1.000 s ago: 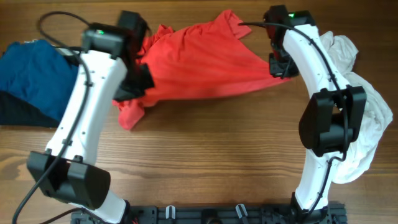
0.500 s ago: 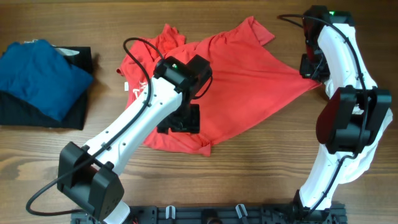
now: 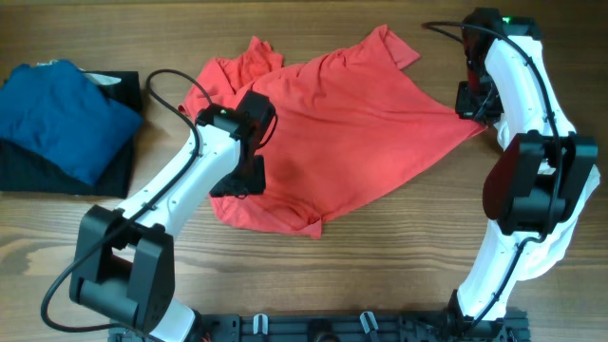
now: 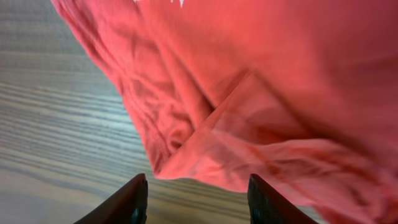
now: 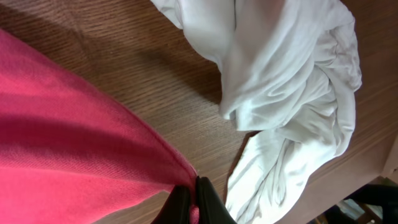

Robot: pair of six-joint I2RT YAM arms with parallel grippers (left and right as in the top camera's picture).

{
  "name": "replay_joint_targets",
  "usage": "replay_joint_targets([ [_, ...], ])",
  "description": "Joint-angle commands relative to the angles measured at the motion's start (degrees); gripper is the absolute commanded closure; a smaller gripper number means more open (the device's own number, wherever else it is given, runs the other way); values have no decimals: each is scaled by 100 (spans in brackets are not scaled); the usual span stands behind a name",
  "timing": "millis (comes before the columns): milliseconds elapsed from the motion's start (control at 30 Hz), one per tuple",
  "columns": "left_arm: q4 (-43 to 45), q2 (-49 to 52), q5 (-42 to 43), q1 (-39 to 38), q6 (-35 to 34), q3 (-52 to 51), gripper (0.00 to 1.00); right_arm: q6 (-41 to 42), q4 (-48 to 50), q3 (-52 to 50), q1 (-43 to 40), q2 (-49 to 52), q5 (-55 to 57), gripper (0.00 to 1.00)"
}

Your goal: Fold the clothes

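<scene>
The red T-shirt lies spread and rumpled across the middle of the table, with white lettering at its left edge. My left gripper is open and empty, hovering over the shirt's lower left edge. My right gripper is shut on the shirt's right corner, pulling it taut. A white garment lies crumpled right of the right arm. A blue garment lies folded on a black one at the far left.
The white garment also shows behind the right arm's base at the table's right edge. A black rail runs along the front edge. Bare wood lies in front of the shirt.
My left gripper has let go of the shirt and drawn back left to its lower left edge. The right gripper holds still on the right corner after pulling it right.
</scene>
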Motion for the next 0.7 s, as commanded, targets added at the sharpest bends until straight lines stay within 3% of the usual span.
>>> replay_joint_targets([
  [0, 313, -61, -74, 15, 496, -452, 50, -39, 22, -22, 13, -2, -33, 96],
  [200, 1154, -44, 201, 15, 807, -1043, 59, -37, 24, -22, 13, -2, -33, 96],
  [567, 1390, -37, 546, 11, 861, -1322, 72, -37, 24, -22, 13, -2, -33, 96],
  [667, 1368, -37, 549, 11, 859, -1327, 87, -37, 20, -22, 13, -2, -35, 96],
])
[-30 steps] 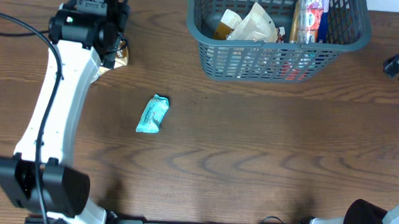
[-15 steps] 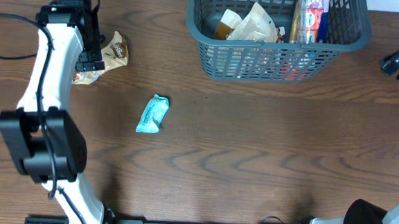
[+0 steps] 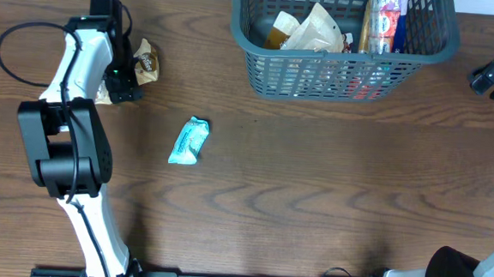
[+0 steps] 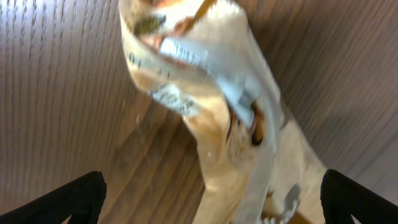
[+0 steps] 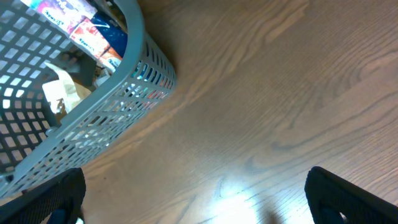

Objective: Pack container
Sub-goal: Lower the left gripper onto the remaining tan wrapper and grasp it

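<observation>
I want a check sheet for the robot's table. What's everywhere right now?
Surface: brown wood-grain table.
Job's things: container at the far edge, snack packets inside; tan packet and teal packet lie on the table outside it.
Clutter: nothing seen.
Grippers: left gripper open, over the tan packet; right gripper open, holding nothing, beside the container.
Cables: black cable looped by the left arm.
Surroundings: nothing seen.
</observation>
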Robot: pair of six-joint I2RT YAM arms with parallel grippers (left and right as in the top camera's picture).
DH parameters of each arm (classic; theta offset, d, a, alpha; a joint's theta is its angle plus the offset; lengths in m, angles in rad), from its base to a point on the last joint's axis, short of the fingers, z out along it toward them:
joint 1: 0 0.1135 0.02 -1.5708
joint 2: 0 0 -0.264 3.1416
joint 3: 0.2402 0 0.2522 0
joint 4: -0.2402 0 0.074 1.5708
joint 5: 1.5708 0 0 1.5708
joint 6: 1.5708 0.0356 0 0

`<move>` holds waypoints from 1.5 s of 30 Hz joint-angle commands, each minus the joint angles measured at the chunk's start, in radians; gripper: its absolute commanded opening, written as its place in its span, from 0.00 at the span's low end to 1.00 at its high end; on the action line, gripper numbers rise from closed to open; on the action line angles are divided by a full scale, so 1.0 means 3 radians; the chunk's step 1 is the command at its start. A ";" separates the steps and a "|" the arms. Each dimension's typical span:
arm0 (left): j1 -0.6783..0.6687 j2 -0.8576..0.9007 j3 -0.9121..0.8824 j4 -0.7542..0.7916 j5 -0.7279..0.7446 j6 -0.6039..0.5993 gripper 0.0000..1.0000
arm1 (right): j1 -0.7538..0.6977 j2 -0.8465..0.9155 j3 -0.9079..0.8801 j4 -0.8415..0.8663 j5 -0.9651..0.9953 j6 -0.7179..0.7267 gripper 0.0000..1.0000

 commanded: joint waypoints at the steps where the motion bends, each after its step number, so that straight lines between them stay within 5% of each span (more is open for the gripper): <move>1: 0.0099 0.0057 -0.0010 0.0019 0.0011 -0.0075 0.99 | -0.0011 0.0003 -0.0010 -0.0011 -0.0029 -0.0095 0.99; 20: 0.0093 0.0057 0.0882 -0.0148 0.0111 -0.0121 0.99 | -0.0011 0.0003 -0.0010 -0.0011 -0.0031 -0.0099 0.99; 32: 0.0074 0.0216 0.0979 0.0248 0.0341 -0.0385 0.99 | -0.0011 0.0003 -0.0010 -0.0011 -0.0031 -0.0098 0.99; 45: 0.0061 0.0291 0.0977 0.0139 0.1012 0.0273 0.99 | -0.0011 0.0003 -0.0010 -0.0011 -0.0031 -0.0099 0.99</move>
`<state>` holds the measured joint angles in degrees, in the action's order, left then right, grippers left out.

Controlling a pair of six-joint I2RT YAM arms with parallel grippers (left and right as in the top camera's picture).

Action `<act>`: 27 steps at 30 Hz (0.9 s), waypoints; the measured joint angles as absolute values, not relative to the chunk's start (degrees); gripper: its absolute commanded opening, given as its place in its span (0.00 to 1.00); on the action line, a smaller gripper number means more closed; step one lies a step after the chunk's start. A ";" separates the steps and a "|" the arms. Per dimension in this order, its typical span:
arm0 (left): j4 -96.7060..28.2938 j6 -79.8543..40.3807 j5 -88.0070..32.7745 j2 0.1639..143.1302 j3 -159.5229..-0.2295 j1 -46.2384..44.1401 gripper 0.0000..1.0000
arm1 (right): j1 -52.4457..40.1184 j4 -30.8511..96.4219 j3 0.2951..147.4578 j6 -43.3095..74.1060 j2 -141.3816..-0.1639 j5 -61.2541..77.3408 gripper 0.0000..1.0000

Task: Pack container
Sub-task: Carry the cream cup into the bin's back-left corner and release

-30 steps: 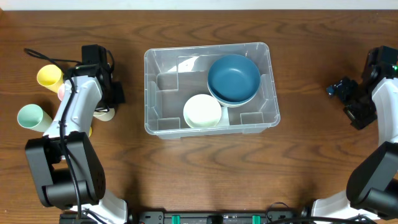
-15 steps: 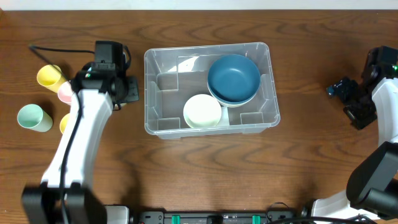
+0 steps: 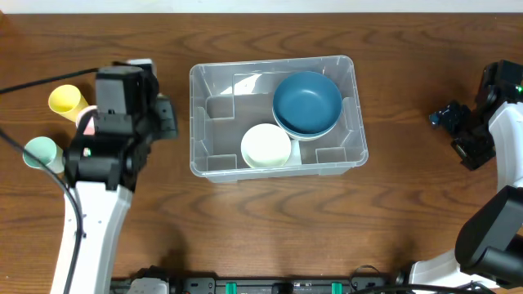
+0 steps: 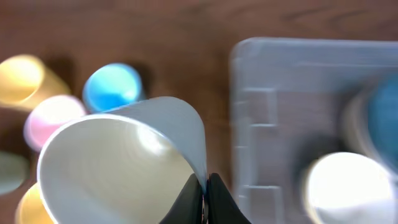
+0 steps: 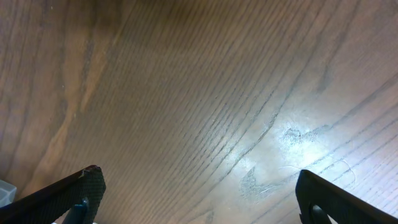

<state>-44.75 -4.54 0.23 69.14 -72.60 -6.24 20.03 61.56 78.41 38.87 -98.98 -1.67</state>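
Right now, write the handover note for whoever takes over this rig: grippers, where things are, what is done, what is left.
Left gripper: shut on the rim of a pale cup, left of the container, not yet over it.
Right gripper: open, holding nothing, over bare table at the far right.
Container: mid-table, holding a blue bowl and a white bowl.
Done: both bowls are in.
Left: put in the held cup, then probably the loose ones on the table at left: yellow cup, mint cup, pink cup, blue cup.
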 measured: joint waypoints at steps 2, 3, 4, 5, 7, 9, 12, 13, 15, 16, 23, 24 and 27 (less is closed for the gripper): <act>-43.40 -4.51 -0.99 67.99 -72.60 -8.75 0.06 | 20.03 61.56 78.41 38.87 -98.98 -1.67 0.99; -42.81 -4.49 -1.39 67.70 -72.60 -9.96 0.06 | 20.03 61.56 78.41 38.87 -98.98 -1.67 0.99; -42.26 -4.47 -1.74 67.66 -72.60 -11.29 0.06 | 20.03 61.56 78.41 38.87 -98.98 -1.67 0.99; -41.69 -4.43 -1.96 67.70 -72.60 -12.38 0.06 | 20.03 61.58 78.41 38.87 -98.98 -1.69 0.99; -40.36 -4.10 -2.52 68.18 -72.60 -14.61 0.06 | 20.03 61.54 78.41 38.87 -98.98 -1.67 0.99; -39.07 -3.99 -2.87 69.23 -72.60 -16.58 0.06 | 20.03 61.56 78.41 38.87 -98.98 -1.69 0.99; -37.17 -3.60 -3.05 71.83 -72.60 -18.22 0.06 | 20.03 61.56 78.41 38.87 -98.98 -1.67 0.99; -36.45 -3.36 -3.05 73.06 -72.60 -18.55 0.06 | 20.03 61.56 78.41 38.87 -98.98 -1.67 0.99; -35.03 -3.03 -3.05 75.57 -72.60 -19.00 0.06 | 20.03 61.58 78.41 38.87 -98.98 -1.67 0.99; -34.26 -2.90 -3.07 76.95 -72.60 -19.20 0.06 | 20.03 61.56 78.41 38.87 -98.98 -1.67 0.99; -27.53 -1.10 -1.48 86.15 -72.60 -19.73 0.06 | 20.03 61.54 78.41 38.87 -98.98 -1.69 0.99; -26.50 -0.99 -0.73 87.53 -72.60 -19.73 0.06 | 20.03 61.54 78.41 38.87 -98.98 -1.69 0.99; -24.73 -0.71 1.61 91.09 -72.60 -19.73 0.06 | 20.03 61.54 78.41 38.87 -98.98 -1.67 0.99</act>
<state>-24.73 -0.71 1.61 91.09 -72.60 -19.73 20.03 61.54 78.41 38.87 -98.98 -1.67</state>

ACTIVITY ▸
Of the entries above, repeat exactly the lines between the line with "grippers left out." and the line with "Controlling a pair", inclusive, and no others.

TASK ANSWER ▸
`<state>` holds the measured joint angles in degrees, in the action's order, left then right, grippers left out.

Controlling a pair of six-joint I2RT YAM arms with parallel grippers (left and right as in the top camera's picture).

No more output is needed.